From the records below, print exactly the lines starting at the one containing "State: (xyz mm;" and ending at the one containing "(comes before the", ends included, and nothing else.
**** Material for this exercise ****
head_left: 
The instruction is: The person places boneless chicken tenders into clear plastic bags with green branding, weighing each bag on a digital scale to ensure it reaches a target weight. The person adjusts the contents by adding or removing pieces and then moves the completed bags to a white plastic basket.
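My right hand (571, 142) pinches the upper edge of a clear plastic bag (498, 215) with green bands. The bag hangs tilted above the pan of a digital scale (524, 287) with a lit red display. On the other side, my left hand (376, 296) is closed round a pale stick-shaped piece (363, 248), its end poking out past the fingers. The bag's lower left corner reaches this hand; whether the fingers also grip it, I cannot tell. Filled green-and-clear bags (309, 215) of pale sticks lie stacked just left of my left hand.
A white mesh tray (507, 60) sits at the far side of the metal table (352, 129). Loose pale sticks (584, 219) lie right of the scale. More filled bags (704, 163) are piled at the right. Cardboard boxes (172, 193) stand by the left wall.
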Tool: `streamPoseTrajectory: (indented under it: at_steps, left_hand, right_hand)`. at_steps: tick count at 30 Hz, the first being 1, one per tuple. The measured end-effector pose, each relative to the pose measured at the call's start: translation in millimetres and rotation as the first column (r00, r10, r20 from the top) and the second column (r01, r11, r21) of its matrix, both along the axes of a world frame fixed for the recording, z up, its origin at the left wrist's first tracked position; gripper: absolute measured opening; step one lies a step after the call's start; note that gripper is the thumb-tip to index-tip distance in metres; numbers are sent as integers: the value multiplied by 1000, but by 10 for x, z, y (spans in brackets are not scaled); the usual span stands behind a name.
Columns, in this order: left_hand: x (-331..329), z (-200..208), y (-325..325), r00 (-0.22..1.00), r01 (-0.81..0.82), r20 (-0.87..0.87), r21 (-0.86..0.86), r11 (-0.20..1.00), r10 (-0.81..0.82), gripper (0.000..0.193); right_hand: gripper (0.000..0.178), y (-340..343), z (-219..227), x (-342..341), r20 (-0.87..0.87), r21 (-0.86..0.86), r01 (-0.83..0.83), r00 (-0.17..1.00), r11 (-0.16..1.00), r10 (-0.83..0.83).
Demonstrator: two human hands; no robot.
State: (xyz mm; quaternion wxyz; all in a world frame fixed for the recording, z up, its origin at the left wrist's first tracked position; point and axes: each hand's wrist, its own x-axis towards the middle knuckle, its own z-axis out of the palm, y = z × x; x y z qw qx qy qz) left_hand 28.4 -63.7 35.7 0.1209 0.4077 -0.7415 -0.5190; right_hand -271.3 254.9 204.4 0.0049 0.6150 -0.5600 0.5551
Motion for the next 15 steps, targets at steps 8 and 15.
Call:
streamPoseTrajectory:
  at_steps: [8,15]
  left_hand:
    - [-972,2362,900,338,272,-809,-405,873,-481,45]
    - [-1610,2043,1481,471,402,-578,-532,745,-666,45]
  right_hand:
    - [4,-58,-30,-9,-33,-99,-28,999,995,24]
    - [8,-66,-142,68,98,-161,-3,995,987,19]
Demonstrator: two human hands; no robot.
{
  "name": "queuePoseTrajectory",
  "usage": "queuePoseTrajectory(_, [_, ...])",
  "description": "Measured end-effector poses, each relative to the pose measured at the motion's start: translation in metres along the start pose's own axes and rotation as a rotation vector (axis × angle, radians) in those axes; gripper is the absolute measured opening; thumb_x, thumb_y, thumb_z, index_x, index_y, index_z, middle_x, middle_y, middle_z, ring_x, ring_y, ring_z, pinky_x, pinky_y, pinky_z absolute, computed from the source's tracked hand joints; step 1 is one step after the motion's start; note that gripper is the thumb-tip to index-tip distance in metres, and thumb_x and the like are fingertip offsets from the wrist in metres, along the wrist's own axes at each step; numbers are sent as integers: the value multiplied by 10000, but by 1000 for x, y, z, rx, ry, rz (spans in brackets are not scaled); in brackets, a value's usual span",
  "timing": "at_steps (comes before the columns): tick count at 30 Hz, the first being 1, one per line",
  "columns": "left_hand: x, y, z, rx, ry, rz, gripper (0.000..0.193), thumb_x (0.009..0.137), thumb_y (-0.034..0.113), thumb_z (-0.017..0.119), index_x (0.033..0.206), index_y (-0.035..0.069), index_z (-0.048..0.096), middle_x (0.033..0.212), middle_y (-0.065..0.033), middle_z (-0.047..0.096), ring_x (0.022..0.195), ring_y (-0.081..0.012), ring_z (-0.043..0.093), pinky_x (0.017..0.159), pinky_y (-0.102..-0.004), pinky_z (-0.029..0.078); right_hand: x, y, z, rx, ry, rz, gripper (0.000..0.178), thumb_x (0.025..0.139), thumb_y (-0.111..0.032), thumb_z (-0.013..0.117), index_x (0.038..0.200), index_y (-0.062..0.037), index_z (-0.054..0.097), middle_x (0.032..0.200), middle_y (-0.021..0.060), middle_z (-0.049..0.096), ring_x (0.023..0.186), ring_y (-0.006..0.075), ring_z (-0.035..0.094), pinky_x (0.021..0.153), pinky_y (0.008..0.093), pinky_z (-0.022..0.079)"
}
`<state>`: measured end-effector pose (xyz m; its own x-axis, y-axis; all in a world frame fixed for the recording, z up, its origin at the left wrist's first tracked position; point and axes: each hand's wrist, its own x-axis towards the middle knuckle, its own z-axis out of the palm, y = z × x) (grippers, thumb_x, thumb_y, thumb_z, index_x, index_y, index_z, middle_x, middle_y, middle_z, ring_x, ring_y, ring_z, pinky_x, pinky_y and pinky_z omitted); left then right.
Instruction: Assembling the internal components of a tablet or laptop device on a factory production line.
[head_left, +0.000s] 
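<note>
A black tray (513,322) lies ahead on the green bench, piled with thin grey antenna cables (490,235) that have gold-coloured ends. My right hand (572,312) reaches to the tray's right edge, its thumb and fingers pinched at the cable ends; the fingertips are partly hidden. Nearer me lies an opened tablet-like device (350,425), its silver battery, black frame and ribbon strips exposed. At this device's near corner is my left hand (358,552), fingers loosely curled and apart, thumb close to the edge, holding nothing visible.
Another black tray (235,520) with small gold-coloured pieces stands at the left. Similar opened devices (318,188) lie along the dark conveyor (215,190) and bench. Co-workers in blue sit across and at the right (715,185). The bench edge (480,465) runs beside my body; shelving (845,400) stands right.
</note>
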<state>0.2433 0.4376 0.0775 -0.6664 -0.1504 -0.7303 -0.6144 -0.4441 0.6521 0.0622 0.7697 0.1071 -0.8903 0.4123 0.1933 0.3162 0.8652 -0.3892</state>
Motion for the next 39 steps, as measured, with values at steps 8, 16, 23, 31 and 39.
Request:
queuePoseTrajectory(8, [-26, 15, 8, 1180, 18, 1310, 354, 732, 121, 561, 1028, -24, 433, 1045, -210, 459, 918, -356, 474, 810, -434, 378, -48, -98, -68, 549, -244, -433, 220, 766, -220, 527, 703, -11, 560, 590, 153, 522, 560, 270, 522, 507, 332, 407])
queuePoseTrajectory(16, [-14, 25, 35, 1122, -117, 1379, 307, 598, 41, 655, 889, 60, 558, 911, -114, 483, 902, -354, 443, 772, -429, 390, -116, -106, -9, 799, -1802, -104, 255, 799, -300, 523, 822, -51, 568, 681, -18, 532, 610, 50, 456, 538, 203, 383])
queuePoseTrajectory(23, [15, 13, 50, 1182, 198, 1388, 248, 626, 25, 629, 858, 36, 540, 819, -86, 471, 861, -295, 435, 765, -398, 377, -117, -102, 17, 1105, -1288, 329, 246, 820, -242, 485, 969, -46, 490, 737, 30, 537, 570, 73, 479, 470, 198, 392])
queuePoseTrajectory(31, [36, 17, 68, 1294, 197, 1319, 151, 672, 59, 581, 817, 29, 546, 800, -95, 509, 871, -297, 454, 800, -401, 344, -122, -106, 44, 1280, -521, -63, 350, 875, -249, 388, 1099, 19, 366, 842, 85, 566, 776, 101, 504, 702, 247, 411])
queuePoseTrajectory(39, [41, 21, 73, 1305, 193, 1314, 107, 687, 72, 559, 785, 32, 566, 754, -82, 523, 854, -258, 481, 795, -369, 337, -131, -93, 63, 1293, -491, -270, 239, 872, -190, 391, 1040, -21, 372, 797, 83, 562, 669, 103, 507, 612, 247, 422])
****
# Finished exercise
State: (xyz mm; quaternion wxyz; all in a world frame fixed for the recording, z up, its origin at the left wrist's first tracked position; point and axes: each hand's wrist, its own x-axis towards the middle knuckle, its own z-axis out of the palm, y = z × x; x y z qw qx qy qz) left_hand 28.4 -63.7 35.7 0.1209 0.4077 -0.7415 -0.5190; right_hand -271.3 254.9 204.4 0.0049 0.6150 -0.5600 0.5551
Motion for the next 15 steps, targets at steps 8 and 15.
Call:
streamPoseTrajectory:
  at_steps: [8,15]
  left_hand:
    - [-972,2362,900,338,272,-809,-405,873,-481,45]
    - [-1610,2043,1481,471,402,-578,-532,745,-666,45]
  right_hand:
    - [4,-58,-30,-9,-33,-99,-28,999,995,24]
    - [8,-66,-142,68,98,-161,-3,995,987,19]
Demonstrator: two human hands; no robot.
{
  "name": "queuePoseTrajectory",
  "usage": "queuePoseTrajectory(_, [_, ...])",
  "description": "Measured end-effector poses, each relative to the pose measured at the motion's start: translation in metres along the start pose's own axes and rotation as a rotation vector (axis × angle, radians) in those axes; gripper is the absolute measured opening; thumb_x, thumb_y, thumb_z, index_x, index_y, index_z, middle_x, middle_y, middle_z, ring_x, ring_y, ring_z, pinky_x, pinky_y, pinky_z absolute, computed from the source's tracked hand joints; step 1 is one step after the motion's start; note that gripper is the thumb-tip to index-tip distance in metres, and thumb_x and the like are fingertip offsets from the wrist in metres, along the wrist's own axes at each step; numbers are sent as integers: the value multiplied by 10000, but by 1000 for x, y, z, rx, ry, rz (spans in brackets are not scaled); in brackets, a value's usual span",
  "timing": "at_steps (comes before the columns): tick count at 30 Hz, the first being 1, one per line",

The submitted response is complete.